Before Xray routing rules are evaluated, the DNS Bypass/Redirect feature can make routing decisions.

Initially, the module intercepts any traffic (well, almost any, but that's not important in this case) and redirects it to Xray's dokodemo inbound port. As it turned out, under heavy loads, Xray struggles to handle such traffic flow on weak routers.

DNS Bypass Modes

OFF: All intercepted traffic goes to Xray for rule-based routing
BYPASS: Extracts all rules from the config that are specified with FREEDOM outbound type, and essentially any traffic to these domains won't be sent to Xray. For example, if you made a rule domain:ru to FREEDOM - this way any traffic to .ru domains won't be thrown to Xray, but will flow as if there's no Xray on the router at all. Other traffic goes through Xray.
REDIRECT: Works opposite to bypass - extracts all rules where the outbound type is NOT FREEDOM and sends them to Xray. So if you made a rule geosite:youtube to proxy outbound, this way all traffic except YouTube domains will bypass Xray, and YouTube will be thrown to the Xray process.

Important

DNS Bypass/Redirect happens BEFORE Xray routing rules! This is traffic routing even before it gets into the Xray process. It's important to remember that how and where your traffic goes inside Xray depends on your rules in Xray, but that's another story entirely.

Note

Important point: in geodata categories, you may occasionally (very rarely, but it happens) encounter regexp: prefixes for domains. Such "domains" are ignored by the "enable DNS bypass" option and won't work, but this is, let's say, a minor issue.

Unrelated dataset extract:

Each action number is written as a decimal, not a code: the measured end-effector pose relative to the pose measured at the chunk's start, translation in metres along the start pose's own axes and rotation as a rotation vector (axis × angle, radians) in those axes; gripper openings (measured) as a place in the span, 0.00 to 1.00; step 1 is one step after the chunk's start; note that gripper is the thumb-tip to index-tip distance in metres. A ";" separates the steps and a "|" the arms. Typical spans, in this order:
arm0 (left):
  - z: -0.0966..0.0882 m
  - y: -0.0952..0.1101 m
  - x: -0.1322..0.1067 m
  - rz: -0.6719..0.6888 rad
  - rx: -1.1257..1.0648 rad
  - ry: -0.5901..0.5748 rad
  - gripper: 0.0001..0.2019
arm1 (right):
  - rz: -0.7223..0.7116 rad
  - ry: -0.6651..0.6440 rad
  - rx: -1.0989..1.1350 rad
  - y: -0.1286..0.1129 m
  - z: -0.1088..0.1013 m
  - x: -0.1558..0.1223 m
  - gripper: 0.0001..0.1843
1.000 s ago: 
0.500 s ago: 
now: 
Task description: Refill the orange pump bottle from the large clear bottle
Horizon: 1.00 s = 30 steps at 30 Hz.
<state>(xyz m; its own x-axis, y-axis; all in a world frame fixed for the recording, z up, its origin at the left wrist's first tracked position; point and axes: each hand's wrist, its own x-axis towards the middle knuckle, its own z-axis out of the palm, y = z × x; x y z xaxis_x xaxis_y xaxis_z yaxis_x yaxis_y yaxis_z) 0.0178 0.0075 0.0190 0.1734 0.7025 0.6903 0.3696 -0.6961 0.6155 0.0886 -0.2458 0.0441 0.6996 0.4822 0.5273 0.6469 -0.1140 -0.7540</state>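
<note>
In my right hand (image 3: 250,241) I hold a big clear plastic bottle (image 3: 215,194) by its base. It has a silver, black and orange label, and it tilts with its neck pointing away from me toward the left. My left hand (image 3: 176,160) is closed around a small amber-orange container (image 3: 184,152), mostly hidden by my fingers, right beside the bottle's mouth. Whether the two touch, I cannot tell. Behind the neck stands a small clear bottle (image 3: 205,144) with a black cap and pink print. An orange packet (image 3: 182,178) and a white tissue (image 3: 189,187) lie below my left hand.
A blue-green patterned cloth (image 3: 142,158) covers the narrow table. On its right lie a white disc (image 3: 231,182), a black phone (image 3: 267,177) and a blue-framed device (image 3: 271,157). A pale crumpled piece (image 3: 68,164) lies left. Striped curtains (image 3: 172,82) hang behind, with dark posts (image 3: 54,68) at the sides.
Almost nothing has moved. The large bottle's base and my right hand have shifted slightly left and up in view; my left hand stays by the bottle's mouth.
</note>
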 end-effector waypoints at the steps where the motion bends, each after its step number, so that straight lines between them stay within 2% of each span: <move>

Layer 3: Xray Routing Rules

Only traffic that passes through the previous layers reaches Xray's routing engine, where your rules are evaluated sequentially.

Understanding Domain Prefixes

Domain routing in Xray provides flexible traffic management through various matching approaches. Understanding these prefixes is essential for effective rule creation.

Basic Domain Matching

The domain: prefix is the foundation of domain-based routing:

domain:com — Matches ALL .com top-level domains and their subdomains
- ✅ Matches: dmn.com, example.com, sub.example.com
- ❌ Doesn't match: us.com, us-server.net
domain:dmn.com — Matches the domain and all its subdomains
- ✅ Matches: dmn.com, www.dmn.com, some.sub.domain.dmn.com
- ❌ Doesn't match: domains.com, notdmn.com
domain:www.dmn.com — Matches only this specific subdomain and its sub-subdomains
- ✅ Matches: www.dmn.com, api.www.dmn.com
- ❌ Doesn't match: dmn.com, m.dmn.com

Full Domain Matching

Use full: when you need exact domain matching without subdomains:

full:google.com — Matches ONLY google.com
- ✅ Matches: google.com
- ❌ Doesn't match: www.google.com, maps.google.com

Pattern Matching

For more flexible matching, use keyword and regex patterns:

keyword:google — Matches any domain containing "google"
- ✅ Matches: google.com, googleusercontent.com, mygooglesite.net
regexp:.*\.edu$ — Matches domains ending with .edu using regular expressions
- ✅ Matches: harvard.edu, mit.edu
- ❌ Doesn't match: education.com

Working with Geosite Databases

For managing large collections of domains efficiently, Xray supports geosite files. These are community-maintained databases that group hundreds or thousands of related domains under single tags.

Why Use Geosite?

Instead of manually listing dozens of domains for a service like YouTube:

domain:youtube.com
domain:youtube.ru
domain:youtu.be
domain:youtubeeducation.com
domain:youtube-nocookie.com
domain:googleapis.com
# ... and many more

You can simply use:

geosite:youtube

This automatically includes ALL YouTube-related domains from the community database, including CDNs, API endpoints, and regional variants.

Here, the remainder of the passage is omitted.